[[ Data provided, beginning ]]
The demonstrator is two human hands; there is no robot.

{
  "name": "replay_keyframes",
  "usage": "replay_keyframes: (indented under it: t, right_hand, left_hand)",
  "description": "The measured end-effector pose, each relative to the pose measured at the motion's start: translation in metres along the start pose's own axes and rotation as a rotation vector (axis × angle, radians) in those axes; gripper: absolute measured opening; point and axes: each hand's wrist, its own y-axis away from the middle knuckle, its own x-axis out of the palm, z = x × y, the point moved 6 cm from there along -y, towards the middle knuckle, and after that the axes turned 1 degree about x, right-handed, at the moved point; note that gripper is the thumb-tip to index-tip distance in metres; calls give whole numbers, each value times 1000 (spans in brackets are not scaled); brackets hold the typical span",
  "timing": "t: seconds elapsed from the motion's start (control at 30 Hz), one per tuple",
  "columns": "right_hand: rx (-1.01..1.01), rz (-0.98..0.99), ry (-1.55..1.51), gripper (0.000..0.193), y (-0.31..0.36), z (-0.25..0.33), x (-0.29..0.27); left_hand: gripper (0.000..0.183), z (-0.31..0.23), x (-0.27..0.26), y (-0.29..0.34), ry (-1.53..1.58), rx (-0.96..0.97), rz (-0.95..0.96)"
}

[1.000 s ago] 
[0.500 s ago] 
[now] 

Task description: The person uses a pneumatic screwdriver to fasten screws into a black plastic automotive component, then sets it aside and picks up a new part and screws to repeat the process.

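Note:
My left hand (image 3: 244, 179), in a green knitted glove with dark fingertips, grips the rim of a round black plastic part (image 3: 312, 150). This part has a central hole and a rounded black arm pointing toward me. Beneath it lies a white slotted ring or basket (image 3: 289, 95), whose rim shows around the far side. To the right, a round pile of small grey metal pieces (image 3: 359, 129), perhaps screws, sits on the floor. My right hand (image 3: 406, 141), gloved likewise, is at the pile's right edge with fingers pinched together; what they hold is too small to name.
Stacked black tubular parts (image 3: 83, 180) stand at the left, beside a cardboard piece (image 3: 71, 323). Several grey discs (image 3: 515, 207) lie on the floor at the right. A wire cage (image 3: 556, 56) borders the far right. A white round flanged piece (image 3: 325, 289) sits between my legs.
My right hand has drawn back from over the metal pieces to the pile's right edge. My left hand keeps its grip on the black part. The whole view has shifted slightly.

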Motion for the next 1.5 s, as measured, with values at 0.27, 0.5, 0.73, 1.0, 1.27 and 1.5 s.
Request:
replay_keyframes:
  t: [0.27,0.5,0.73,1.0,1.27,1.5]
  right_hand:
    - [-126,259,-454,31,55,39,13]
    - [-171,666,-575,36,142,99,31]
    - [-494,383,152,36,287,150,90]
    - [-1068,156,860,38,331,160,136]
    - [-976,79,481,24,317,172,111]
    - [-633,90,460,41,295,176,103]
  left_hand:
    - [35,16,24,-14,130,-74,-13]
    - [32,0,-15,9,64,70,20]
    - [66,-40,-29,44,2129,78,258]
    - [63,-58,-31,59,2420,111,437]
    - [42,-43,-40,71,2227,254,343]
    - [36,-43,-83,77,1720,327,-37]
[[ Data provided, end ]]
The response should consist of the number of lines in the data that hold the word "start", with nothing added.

**Task solution**
2